WHAT THE TASK ASKS: Exact retyping of the data: please keep every word and drop each picture.

GIVEN MATERIAL:
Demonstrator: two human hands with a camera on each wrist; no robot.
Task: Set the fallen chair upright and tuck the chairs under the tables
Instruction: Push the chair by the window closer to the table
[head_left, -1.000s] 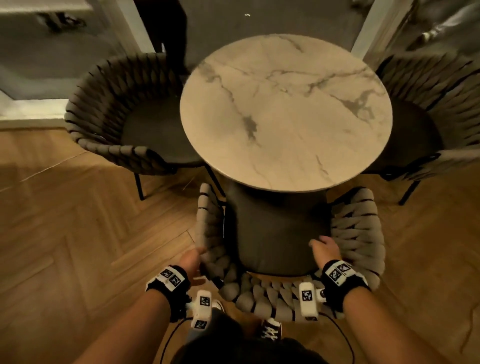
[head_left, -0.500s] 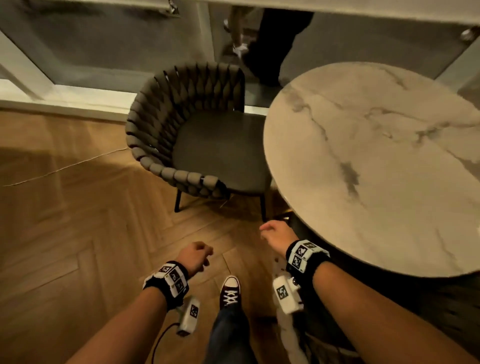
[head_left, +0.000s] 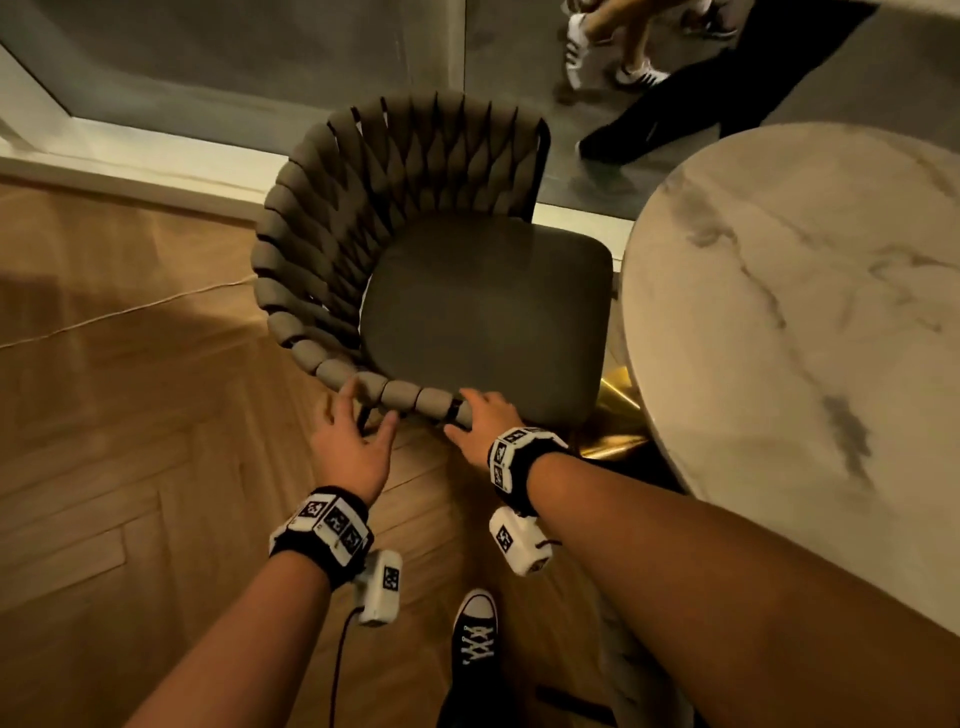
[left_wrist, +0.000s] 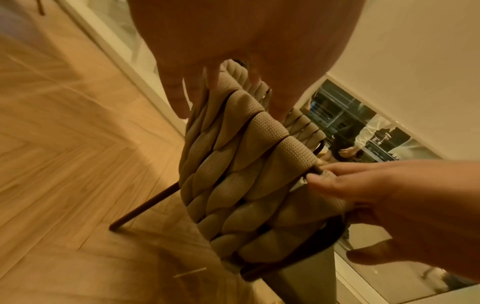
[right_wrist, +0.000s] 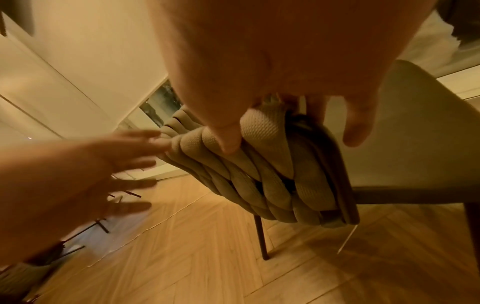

ANSWER TO THE PROBLEM:
Demonstrator: two human hands with a camera on each wrist; no robot.
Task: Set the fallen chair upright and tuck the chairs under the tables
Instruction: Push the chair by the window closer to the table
[head_left, -1.000s] 
[head_left, -0.500s] 
[head_left, +0.000s] 
[left_wrist, +0.000s] 
[right_wrist, +0.000s] 

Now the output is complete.